I fear that my life has taken its toll. I fear that it has hollowed me out, and the scars it has left behind are so thick that I feel nothing. I don’t know how to live a normal life. I don’t understand friendships or relationships. I feel things only when other people feel them and only feel alive when I can look at the world through their eyes, what was grey and irrelevant becomes vibrant and full of feeling, just because I’m with someone who sees it. If I’m alone I feel nothing and I fear that this makes me overbearing and hampers my ability to form relationships, because I crave that feeling of being alive more than anything else.
I have fought for decades. I have survived. And now, when I have achieved impossible things, I falter, because without the fight I have nothing left and nothing to live for. I did not expect to survive it and do not know what to do now that I have.

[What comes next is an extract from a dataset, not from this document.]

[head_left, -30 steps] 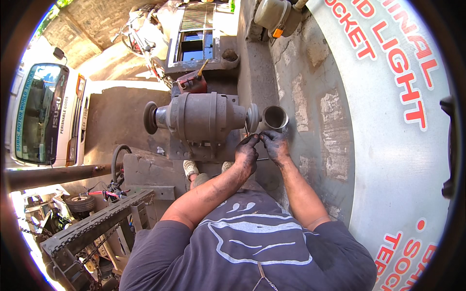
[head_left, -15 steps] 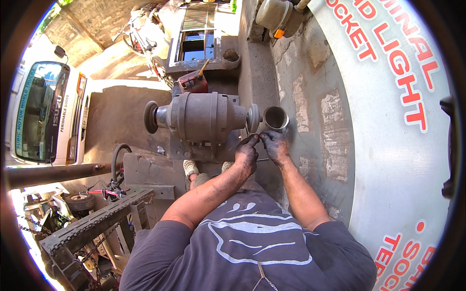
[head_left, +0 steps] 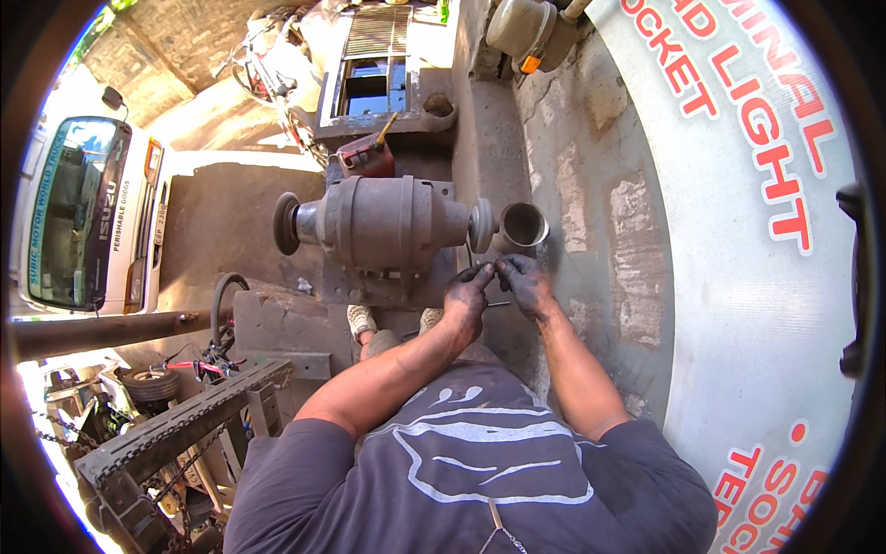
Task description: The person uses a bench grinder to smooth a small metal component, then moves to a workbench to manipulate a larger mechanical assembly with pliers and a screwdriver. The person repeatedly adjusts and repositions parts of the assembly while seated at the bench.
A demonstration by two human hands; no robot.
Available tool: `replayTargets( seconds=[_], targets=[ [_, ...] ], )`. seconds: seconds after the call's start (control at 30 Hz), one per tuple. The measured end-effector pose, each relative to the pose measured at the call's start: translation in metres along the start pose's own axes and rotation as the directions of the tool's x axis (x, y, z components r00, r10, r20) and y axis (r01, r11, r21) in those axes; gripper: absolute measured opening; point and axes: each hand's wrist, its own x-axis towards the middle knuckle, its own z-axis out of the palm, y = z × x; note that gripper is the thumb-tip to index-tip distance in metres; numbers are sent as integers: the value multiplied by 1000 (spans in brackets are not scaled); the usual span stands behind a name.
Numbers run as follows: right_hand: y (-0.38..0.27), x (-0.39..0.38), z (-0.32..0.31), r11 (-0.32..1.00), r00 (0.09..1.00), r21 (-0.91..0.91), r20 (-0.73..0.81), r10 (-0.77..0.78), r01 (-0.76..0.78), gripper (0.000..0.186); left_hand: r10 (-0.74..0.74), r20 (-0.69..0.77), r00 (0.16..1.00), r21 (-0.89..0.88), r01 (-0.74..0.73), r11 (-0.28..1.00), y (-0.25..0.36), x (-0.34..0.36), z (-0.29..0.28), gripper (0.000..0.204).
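A dusty grey bench grinder stands in front of me, with a dark wheel at its left end and a pale grinding wheel at its right end. Just nearer to me than the pale wheel, my left hand and my right hand meet at the fingertips. Both are blackened with grime and closed in a pinch. Whatever small piece they hold is hidden by the fingers. A thin dark rod shows above the left fingers. Beyond the right hand sits a round metal can, open at the top.
Behind the grinder is a red jug with a yellow spout. A plastered wall and a large white sign with red lettering border the right. Left are a white truck, a chain-hung metal frame and a bicycle.
Both hands have drawn slightly back toward me, away from the pale wheel. Their fingertips stay close together. The grinder and the can have kept their places.
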Motion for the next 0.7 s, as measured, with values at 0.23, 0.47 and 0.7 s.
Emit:
replayTargets(
  seconds=[0.23,0.47,0.7],
  targets=[
    [-4,-32,-8,871,992,490,90,-90,34,12,467,201,861,234,-505,831,-4,-16,-1,24],
    [-19,-35,-14,880,978,467,127,-167,89,11,654,324,684,346,-729,591,1,-15,-1,19],
    [-20,-43,10,996,998,75,44,-52,49,18,429,166,888,313,-460,831,-1,-10,-26,24]
  ],
)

All I can say for sure is that other people matter. As much as I would have rejected that years ago I have to embrace it now. People saved my life, people have given me the foundation to fight back and people now give my life meaning. Their actions have an effect on how I feel, they can lift me up with common, everyday feelings that I can’t experience and light up my entire day, or they can sink me with a thoughtless word or careless action. While I struggle to find life and meaning, I find it in others and, very slowly, inch towards finding it in myself.
It’s a very vulnerable situation, but it is the situation I, and I’m guessing a lot of other people, are in. So please, be kind. Your words and actions can make or break someone fighting a battle that you likely can’t understand and, if you have a friend that’s annoyingly keen to spend time with you, please be patient. They may just be trying to live again.